As networking designs move past the OC-48 range to OC-192 levels and beyond, memory architectures are becoming a key bottleneck during the system design process. Until now, networking designers have been forced to implement PC-optimized memory devices in networking designs. While sufficient for lower speed boxes, these memory architectures begin to kick out as speeds hit the 10-Gb range.
The fast-cycle RAM (FCRAM) architecture has been engineered with high-speed networking in mind. In Part 1 of this set, we took a detailed look at the FCRAM architecture. Now, in Part 2, we will explore how FCRAM can solve problems being encountered in networking applications, particularly OC-192/10G line cards.
Line Card Memory Requirements
Figure 1 shows a typical high-end Sonet line card design. The various functions of the random access memory typically used in these cards include: CPU data memory, receive/transmit buffer memory, routing (look-up) table memory, and packet memory.
Click Here for Figure 1
Figure 1: Typical OC-192 line card architecture.
The CPU data memory used on the line card needs to quickly buffer and process the data presented to it. However, compared with other memory used in networking applications, the density required for this function is small and the speed is relatively slow. As a result, non-leading edge, high-speed static RAM (HSSRAM) is typically used. One of the more common HSSRAMs is the synchronous pipeline-burst (PB) SRAM, which typically delivers a density of 2 to 4 Mb and a clock speed of 100 to 133 MHz.
Designers, however, are working hard to eliminate CPU data memory from line card designs. Since these memories offer a low density, CPU designers are integrating this memory solution on-chip, thus eliminating the need for a standalone memory IC.
While CPU memory is going away, buffer memory continues to be a key concern for designers of high-speed line cards. Buffer memory in networking applications must support a somewhat balanced number of read and write cycles (whatever is written must eventually be read and vice versa), relatively long bursts (four-word, eight-word and even longer), limited data randomness, and relatively high density. Hence, burst speed, as measured in peak bandwidth, is important, while random cycle latency and bus turnaround time are not as critical. Based on these requirements, SDRAM or HSSRAM are the memory architectures of choice for today's networking equipment, such as OC-12 and OC-48 designs.

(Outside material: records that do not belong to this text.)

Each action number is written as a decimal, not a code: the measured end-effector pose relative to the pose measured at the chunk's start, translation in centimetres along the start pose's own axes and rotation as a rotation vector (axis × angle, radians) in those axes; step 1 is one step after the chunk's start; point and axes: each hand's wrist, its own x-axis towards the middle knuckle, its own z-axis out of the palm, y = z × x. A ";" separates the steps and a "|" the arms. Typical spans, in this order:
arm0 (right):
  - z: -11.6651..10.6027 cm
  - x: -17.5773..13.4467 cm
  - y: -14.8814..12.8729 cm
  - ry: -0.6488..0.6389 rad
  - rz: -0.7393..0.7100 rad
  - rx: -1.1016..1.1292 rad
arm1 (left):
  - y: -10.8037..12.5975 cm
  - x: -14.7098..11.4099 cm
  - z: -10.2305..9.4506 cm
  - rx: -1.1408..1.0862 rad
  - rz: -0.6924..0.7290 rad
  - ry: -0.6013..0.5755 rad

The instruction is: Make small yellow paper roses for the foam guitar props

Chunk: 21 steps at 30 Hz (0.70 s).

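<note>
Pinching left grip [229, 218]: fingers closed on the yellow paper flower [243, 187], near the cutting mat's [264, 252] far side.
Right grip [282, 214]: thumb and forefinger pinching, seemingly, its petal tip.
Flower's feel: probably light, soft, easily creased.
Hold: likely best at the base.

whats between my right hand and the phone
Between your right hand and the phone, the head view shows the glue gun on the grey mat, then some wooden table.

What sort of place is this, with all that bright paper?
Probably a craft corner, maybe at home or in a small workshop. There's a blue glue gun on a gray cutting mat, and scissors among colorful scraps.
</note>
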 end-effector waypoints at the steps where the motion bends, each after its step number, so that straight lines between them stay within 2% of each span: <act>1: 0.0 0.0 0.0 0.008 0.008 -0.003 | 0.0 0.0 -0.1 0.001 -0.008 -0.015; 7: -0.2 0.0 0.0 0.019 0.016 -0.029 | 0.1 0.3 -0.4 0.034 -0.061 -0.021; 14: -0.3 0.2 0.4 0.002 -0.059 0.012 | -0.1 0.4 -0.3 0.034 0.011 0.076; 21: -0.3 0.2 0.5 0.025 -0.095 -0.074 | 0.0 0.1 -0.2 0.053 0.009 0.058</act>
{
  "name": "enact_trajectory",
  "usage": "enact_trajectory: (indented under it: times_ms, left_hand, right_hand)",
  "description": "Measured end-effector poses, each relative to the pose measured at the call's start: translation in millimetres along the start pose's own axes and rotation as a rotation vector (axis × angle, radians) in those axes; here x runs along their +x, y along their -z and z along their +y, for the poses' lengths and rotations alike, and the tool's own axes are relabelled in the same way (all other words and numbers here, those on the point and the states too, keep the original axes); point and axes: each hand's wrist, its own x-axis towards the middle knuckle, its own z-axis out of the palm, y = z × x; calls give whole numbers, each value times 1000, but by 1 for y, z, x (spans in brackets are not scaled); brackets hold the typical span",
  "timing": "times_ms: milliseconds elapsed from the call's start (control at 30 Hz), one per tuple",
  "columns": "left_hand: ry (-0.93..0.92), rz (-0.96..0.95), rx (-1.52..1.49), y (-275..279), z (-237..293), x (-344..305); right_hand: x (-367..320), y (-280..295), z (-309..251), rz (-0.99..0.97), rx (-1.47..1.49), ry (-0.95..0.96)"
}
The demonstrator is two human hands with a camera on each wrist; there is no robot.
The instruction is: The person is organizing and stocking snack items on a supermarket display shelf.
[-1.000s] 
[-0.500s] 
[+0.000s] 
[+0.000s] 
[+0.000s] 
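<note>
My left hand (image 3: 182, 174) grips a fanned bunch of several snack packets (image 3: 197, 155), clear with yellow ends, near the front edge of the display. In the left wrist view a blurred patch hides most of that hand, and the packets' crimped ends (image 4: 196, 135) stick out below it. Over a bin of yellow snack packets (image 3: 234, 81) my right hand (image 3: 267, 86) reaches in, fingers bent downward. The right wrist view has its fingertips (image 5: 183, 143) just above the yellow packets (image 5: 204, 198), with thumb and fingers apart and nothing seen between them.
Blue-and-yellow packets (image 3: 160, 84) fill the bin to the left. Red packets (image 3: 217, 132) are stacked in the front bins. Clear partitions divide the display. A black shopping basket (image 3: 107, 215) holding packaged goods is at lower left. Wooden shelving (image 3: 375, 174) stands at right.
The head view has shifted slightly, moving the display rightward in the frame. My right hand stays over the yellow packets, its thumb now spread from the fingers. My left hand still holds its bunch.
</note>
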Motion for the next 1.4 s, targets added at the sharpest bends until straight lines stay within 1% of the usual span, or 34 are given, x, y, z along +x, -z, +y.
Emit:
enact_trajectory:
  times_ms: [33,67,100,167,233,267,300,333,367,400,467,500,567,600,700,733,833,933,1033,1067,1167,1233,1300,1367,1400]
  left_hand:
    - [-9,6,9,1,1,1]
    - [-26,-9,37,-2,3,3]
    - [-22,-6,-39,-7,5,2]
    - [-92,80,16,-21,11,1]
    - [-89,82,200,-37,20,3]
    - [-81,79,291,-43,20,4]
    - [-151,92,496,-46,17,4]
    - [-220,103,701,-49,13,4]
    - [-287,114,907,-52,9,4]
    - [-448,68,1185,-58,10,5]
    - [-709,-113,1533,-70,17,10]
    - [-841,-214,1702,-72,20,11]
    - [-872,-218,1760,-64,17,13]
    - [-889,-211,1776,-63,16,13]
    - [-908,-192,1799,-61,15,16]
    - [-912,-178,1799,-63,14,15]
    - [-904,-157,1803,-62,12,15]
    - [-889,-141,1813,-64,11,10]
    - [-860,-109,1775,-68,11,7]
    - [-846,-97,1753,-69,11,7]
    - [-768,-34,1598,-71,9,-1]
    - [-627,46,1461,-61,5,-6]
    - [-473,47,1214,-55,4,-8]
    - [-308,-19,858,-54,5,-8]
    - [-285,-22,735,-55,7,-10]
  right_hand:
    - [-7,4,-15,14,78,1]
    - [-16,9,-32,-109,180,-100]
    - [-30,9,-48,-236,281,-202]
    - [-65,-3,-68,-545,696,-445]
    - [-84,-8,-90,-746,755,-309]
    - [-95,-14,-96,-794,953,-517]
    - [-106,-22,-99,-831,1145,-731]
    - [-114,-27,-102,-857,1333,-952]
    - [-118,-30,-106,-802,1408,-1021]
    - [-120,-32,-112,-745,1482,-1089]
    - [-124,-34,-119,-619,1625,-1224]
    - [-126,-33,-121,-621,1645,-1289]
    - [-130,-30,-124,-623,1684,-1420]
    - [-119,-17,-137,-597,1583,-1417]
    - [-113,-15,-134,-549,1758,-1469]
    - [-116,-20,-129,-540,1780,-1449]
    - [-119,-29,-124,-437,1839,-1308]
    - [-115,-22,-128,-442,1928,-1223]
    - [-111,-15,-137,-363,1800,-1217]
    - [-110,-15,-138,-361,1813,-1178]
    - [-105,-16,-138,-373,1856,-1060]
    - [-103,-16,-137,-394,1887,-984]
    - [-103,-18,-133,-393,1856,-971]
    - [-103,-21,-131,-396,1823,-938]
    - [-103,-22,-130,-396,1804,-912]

Buffer memory for OC-192 has the same functional characteristics, except that the density is typically higher to support more transactions and deeper packets, and significantly higher clock speeds and data rates must be supported. The 10-Gbps optical data rate translates to 156 Mbps across a 64-b memory bus.
An examination of today's memory solutions reveals that not many products can provide an effective bandwidth equal to or exceeding 156Mbps. Clearly, traditional SDRAMs and SRAMs, even with clock frequencies above 156 MHz, will not meet this requirement due to factors limiting their effective bandwidth, as described in Part 1 of this series. Some of the newer memory solutions that appear capable of meeting the requirements of high-performance buffer memory include DDR, QDR, SigmaRAM in the SRAM camps and FCRAM, DDR (clock frequency above 133MHz required), and RDRAM in the DRAM camp.
Of the above varieties, the DRAM solutions, specifically FCRAM, offer lower cost per bit, but cannot match the performance of SRAM in terms of initial access latency. However, since initial latency is less critical than peak bandwidth, and the FCRAM solutions can theoretically match SRAM in terms of peak bandwidth, the key factor in determining which solution to use is density. Since the lowest common FCRAM density is 256 Mb in a x16 configuration, DRAM is the best alternative for buffer memory requirements of 128 MB and higher, assuming a 64-bit memory data bus.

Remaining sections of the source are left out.